Friday, December 6, 2013

Out of the Furnace; Into the Fire

The backwoods of America’s rural landscape is a terrifying setting in the hearts and minds of moviegoers. One wrong turn off the interstate and — BAM! — rednecks are spilling out of campers and from behind squeaky screen doors to snarl their gummy snarls and invoke inbred Americana terror on your citified ass.

This is why a thriller like Deliverance, with its dueling banjoes and pig-squealing forest rape, is often considered a horror movie. It’s just too unsettling to be just a thriller.

Scott Cooper’s Out of the Furnace plays on some of those fears, fears that are based on the toothless threats lurking down those forgotten roads and abandoned shacks deep within America’s heartland. The film is set somewhere in the Rust Belt — Pennsylvania, I think; it’s not really clear. We meet Russell Baze (Christian Bale), a steelworker in a shabby steel town. Russell is entrenched in his blue-collar life: his overalls are blue, his bedroom is blue, his truck is blue. Bale, doing his best mumblecore impression, lets his dialogue wobble out of Russell’s mouth. Some of it is hard to understand and, look, no subtitles.

Russell’s brother, Rodney (Casey Affleck), fresh off a tour of duty in Afghanistan, is having a hard time coping with life outside of the military. And he owes money all over town, including to loansharking John Petty (Willem Dafoe), that guy locals go to when their hobbies toe the illegal line. To pay his bills, Rodney takes up bareknuckle fights in barns and abandoned steel plants. Only like 25 people show up to watch two scrawny fighters, not an ounce of fat on their 120-pound frames, pummel each other into pulpy oblivion. Economically speaking, this has to be a horrible financial investment. If any more than about $75 is exchanged, I would be shocked. Although, judging by the crowd, maybe they make bets using raccoon skins or deer antlers or Sarah Palin trading cards.

Rodney, ignoring sage advice from dirtbag John Petty, wanders into Pennsylvania’s backwoods, where he fixes a fight under the direction of King Redneck Harlan DeGroat, a sadist so cunningly vile and wretched that he even slips away from Woody Harrelson, who’s played unhinged wackos before. Harlan DeGroat — if a belch could ever be a name, here it is — is established as a madman in the first scene when he makes his drive-in movie date felate a hot dog because his quota on humiliation and degradation was apparently not yet filled for the day. Something tells me they won't be dating again. 

Director Cooper has a soft affection for his subjects, even the despicable ones. His camera wanders over faces and frames them in interesting ways.
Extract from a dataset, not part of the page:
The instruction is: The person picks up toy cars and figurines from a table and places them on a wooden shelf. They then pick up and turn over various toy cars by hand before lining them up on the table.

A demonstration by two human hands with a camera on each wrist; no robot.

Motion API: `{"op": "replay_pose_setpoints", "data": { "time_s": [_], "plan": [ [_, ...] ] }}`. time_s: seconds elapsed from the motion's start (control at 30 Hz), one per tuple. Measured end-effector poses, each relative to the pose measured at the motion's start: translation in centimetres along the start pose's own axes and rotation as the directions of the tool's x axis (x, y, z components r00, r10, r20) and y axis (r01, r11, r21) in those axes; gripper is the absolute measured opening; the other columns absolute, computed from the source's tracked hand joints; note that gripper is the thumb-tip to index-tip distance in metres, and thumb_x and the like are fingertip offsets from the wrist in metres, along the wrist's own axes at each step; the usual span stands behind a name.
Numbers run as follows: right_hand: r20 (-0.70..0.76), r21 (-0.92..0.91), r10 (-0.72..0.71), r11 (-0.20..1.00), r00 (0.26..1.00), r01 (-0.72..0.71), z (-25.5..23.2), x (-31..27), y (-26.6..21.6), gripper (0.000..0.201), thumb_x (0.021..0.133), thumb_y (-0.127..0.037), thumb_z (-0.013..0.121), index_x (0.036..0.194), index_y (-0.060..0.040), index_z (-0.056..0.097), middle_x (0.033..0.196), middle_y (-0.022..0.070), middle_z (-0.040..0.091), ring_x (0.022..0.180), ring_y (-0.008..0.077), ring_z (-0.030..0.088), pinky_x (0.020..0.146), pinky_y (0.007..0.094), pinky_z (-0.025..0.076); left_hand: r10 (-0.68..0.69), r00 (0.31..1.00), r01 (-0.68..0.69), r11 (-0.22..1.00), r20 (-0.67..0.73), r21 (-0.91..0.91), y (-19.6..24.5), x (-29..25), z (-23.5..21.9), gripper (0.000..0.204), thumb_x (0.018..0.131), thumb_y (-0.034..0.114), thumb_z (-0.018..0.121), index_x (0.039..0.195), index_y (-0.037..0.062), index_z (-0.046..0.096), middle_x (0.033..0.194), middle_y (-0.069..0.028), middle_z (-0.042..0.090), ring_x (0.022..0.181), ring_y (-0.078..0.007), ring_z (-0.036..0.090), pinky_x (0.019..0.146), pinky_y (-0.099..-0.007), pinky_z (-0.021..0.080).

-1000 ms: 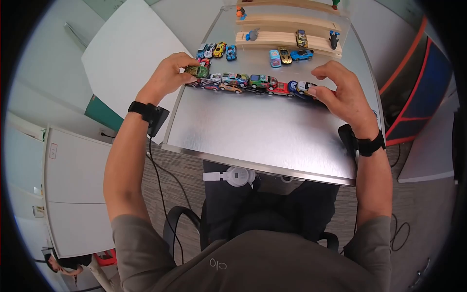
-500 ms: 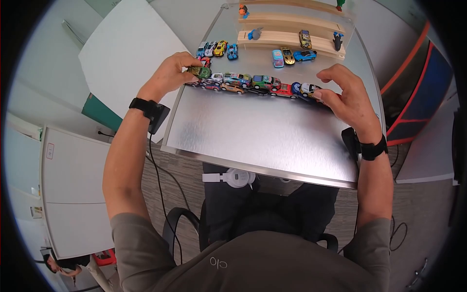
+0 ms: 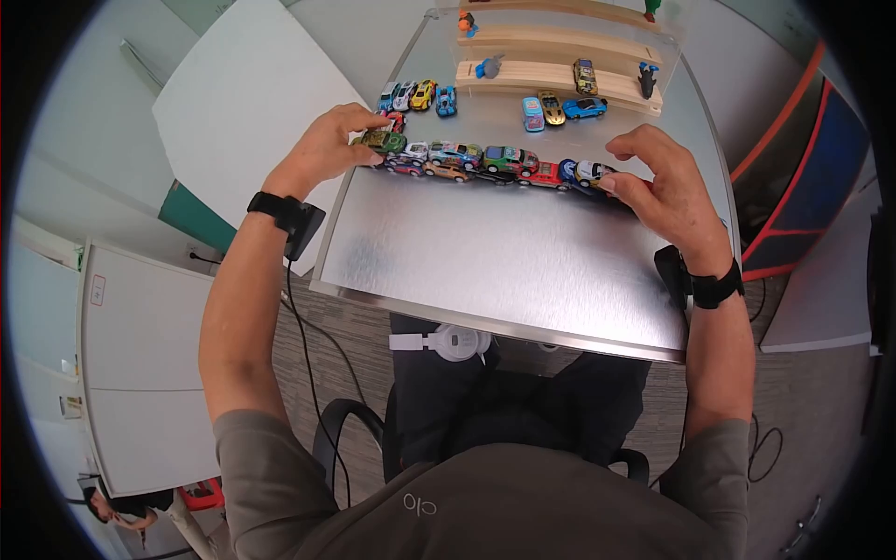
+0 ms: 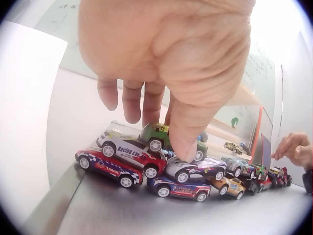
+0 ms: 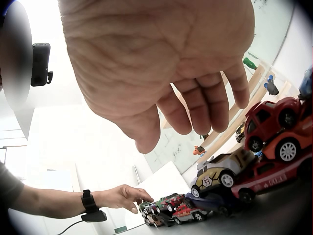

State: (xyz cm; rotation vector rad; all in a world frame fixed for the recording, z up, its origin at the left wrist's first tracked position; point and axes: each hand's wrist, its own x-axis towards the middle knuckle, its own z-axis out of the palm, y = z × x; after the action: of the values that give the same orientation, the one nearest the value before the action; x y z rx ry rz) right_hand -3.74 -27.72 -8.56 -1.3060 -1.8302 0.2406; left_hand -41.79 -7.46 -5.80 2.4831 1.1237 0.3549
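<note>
Several small toy cars stand in a two-level row across the metal tabletop. At its left end, my left hand [image 3: 327, 147] has thumb and fingers around a green toy car [image 3: 381, 142] on the upper level. In the left wrist view, this green car [image 4: 156, 137] sits above a white-and-red racing car [image 4: 134, 152] and a white car [image 4: 200, 168], partly hidden by the thumb. My right hand [image 3: 663, 177], its fingers spread and bent, hovers by the row's right end. The right wrist view shows it above a white-and-yellow car [image 5: 220, 171] marked 33, with a red car [image 5: 274, 120] alongside.
Behind the row, a wooden tiered rack [image 3: 560, 73] holds small animal figures and a car. Several cars stand at the back left, among them a yellow one [image 3: 423, 93]. A blue car [image 3: 585, 107] is near the rack. The metal tabletop [image 3: 504, 243] ends at a front edge.
My left thumb has shifted slightly right and down along the green car's near side. The right hand keeps its place by the row's right end. The head view has shifted slightly.
</note>
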Motion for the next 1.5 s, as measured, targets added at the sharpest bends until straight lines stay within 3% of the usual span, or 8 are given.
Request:
{"op": "replay_pose_setpoints", "data": {
  "time_s": [0.3, 0.5, 0.67, 0.93, 1.0, 1.23, 1.3, 1.5],
  "plan": [
    [-0.034, -0.036, -0.026, 0.999, 0.999, 0.024, 0.0, 0.1, 0.2, 0.031, 0.084, -0.019, 0.076, 0.102, 0.0039, 0.066, 0.094, 0.0161, 0.065, 0.086, 0.0327, 0.064, 0.074, 0.0394, 0.052, -0.129, 0.976, 0.131, 0.991, -0.175, 0.000, -3.6, 3.5, -1.0, 0.035, 0.085, 0.014, 0.076, 0.116, -0.0023, 0.071, 0.102, -0.0104, 0.071, 0.088, -0.0174, 0.065, 0.079, -0.0315, 0.051],
    [-0.040, -0.093, -0.038, 0.995, 0.998, 0.034, -0.5, 0.2, 0.0, 0.029, 0.083, -0.018, 0.076, 0.101, 0.0039, 0.066, 0.093, 0.0161, 0.065, 0.085, 0.0326, 0.064, 0.073, 0.0394, 0.052, -0.296, 0.954, 0.301, 0.936, -0.053, 0.182, -2.6, 6.8, -1.3, 0.034, 0.081, 0.020, 0.080, 0.105, -0.0031, 0.071, 0.087, -0.0099, 0.073, 0.079, -0.0175, 0.068, 0.072, -0.0302, 0.053],
    [-0.040, -0.113, -0.037, 0.993, 0.999, 0.032, -0.7, 0.3, 0.1, 0.029, 0.083, -0.017, 0.075, 0.100, 0.0038, 0.066, 0.093, 0.0159, 0.065, 0.084, 0.0324, 0.064, 0.072, 0.0391, 0.051, -0.503, 0.857, 0.474, 0.854, 0.109, 0.214, -1.5, 8.5, -0.6, 0.025, 0.082, 0.015, 0.077, 0.101, 0.0004, 0.072, 0.085, -0.0102, 0.073, 0.069, -0.0189, 0.069, 0.061, -0.0346, 0.057],
    [-0.041, -0.102, -0.023, 0.995, 0.999, 0.019, -0.6, 0.2, 0.3, 0.028, 0.083, -0.017, 0.076, 0.100, 0.0035, 0.066, 0.092, 0.0156, 0.065, 0.084, 0.0324, 0.064, 0.072, 0.0396, 0.051, -0.534, 0.836, 0.504, 0.839, 0.129, 0.206, -2.8, 9.5, -0.2, 0.029, 0.079, 0.009, 0.077, 0.105, 0.0005, 0.070, 0.085, -0.0122, 0.073, 0.070, -0.0202, 0.071, 0.061, -0.0361, 0.060],
    [0.001, -0.108, -0.055, 0.993, 0.998, 0.055, -0.7, 0.2, 0.4, 0.027, 0.089, -0.012, 0.073, 0.107, 0.0047, 0.063, 0.096, 0.0128, 0.063, 0.080, 0.0222, 0.063, 0.056, 0.0304, 0.055, -0.548, 0.828, 0.516, 0.828, 0.119, 0.220, -2.8, 9.5, 0.0, 0.029, 0.078, 0.008, 0.078, 0.104, 0.0003, 0.069, 0.085, -0.0123, 0.072, 0.069, -0.0203, 0.071, 0.060, -0.0362, 0.060],
    [0.011, -0.108, -0.057, 0.992, 0.998, 0.058, -0.6, 0.1, 0.4, 0.026, 0.089, -0.010, 0.072, 0.108, 0.0055, 0.062, 0.097, 0.0130, 0.062, 0.079, 0.0211, 0.063, 0.053, 0.0284, 0.057, -0.533, 0.844, 0.504, 0.828, 0.064, 0.246, -3.1, 9.5, 0.7, 0.034, 0.072, 0.010, 0.082, 0.102, 0.0001, 0.067, 0.085, -0.0142, 0.071, 0.068, -0.0238, 0.072, 0.060, -0.0376, 0.062],
    [-0.050, -0.089, -0.028, 0.996, 0.998, 0.024, -0.4, 0.2, 0.3, 0.028, 0.082, -0.015, 0.078, 0.100, 0.0026, 0.066, 0.093, 0.0150, 0.065, 0.085, 0.0330, 0.064, 0.074, 0.0401, 0.052, -0.548, 0.834, 0.513, 0.815, 0.066, 0.270, -3.1, 9.6, 0.8, 0.038, 0.073, 0.011, 0.081, 0.105, -0.0004, 0.066, 0.087, -0.0155, 0.071, 0.070, -0.0257, 0.073, 0.060, -0.0391, 0.062],
    [-0.053, -0.079, -0.016, 0.997, 0.998, 0.012, -0.3, 0.1, 0.4, 0.028, 0.081, -0.015, 0.077, 0.100, 0.0025, 0.066, 0.093, 0.0151, 0.065, 0.085, 0.0329, 0.064, 0.073, 0.0403, 0.052, -0.565, 0.820, 0.509, 0.794, 0.094, 0.331, -3.5, 10.2, 1.1, 0.042, 0.072, 0.012, 0.081, 0.109, -0.0019, 0.067, 0.090, -0.0173, 0.072, 0.071, -0.0268, 0.073, 0.062, -0.0389, 0.063]
  ]
}}
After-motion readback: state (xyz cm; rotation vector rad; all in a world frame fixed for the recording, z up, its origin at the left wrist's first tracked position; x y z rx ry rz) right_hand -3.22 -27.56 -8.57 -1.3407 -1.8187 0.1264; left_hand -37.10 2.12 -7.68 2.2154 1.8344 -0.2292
The lighting, natural and moody, imbues the movie with a tickle of authenticity as light dapples through windows, caresses faces and, when required, casts unflattering shadows from above, creating deep pockets of fear and mystery on characters’ faces. I especially liked some of the locations: boarded up farmhouses, rusty factories, tacky wood-paneled living rooms, and fluorescent-drenched police stations. The film just feels like small-town America, the kind of place where John Rambo would show up and out of spite.

The plot only materializes late in the movie, after Rodney has thrown his fight for DeGroat — gesundheit! — and DeGroat — God bless you — decides to enact some backwoods justice because he doesn’t like Rodney’s attitude. Days later, Russell is told his brother is missing and feared dead, but the police can’t do anything about it because Harlan is a meth-cooking kingpin whose rural compound is some kind of Road Warrior-like no man’s land. And I mention Road Warrior playfully, but also kinda seriously: Harlan’s henchmen ride around on on a fleet of quads and ATVs, the redneck yakuza of Hicksville, USA.

The film’s biggest flaw seems to be its pacing, which lingers and drags in places that should be taut and simply shot. The first 60 minutes of Out of the Furnace are interesting, as Rodney and Russell’s competing personalities are introduced, but there are no morsels of story. Nothing is established. A better movie would have set up the plot in the first 10 minutes, not the first 80. So by the time Rodney is making deals with Harlan — and Russell is hunting Harlan down — we’re well into the third act, but with first-act problems. This all leads up to a rather abbreviated showdown with Russell and DeGroat — bless you — as they chase each other in a bar and then into an abandoned steel mill, where one of them makes a decision that is required of them, but one the plot has yet to establish is necessary.

The performances are great, even Bale who underplays his performance perfectly, and Harrelson who overplays his. Even small characters played by Sam Shepard, Zoe Saldana and Forest Whitaker are splendid. I just don’t think Out of the Furnace asks any of them to go far enough.

Deep down I think it wishes it was Winter’s Bone, a much better movie, one that featured that backwoods setting with the trailer parks and meth kitchens, cars on blocks and sofas in the yard, and all the white lower-class desolation. Winter’s Bone wasn’t afraid to send its characters down the rabbit hole.

Here, though, in Out of the Furnace, neither rabbit holes nor furnaces are stepped into. The movie plays it safe and plants its feet.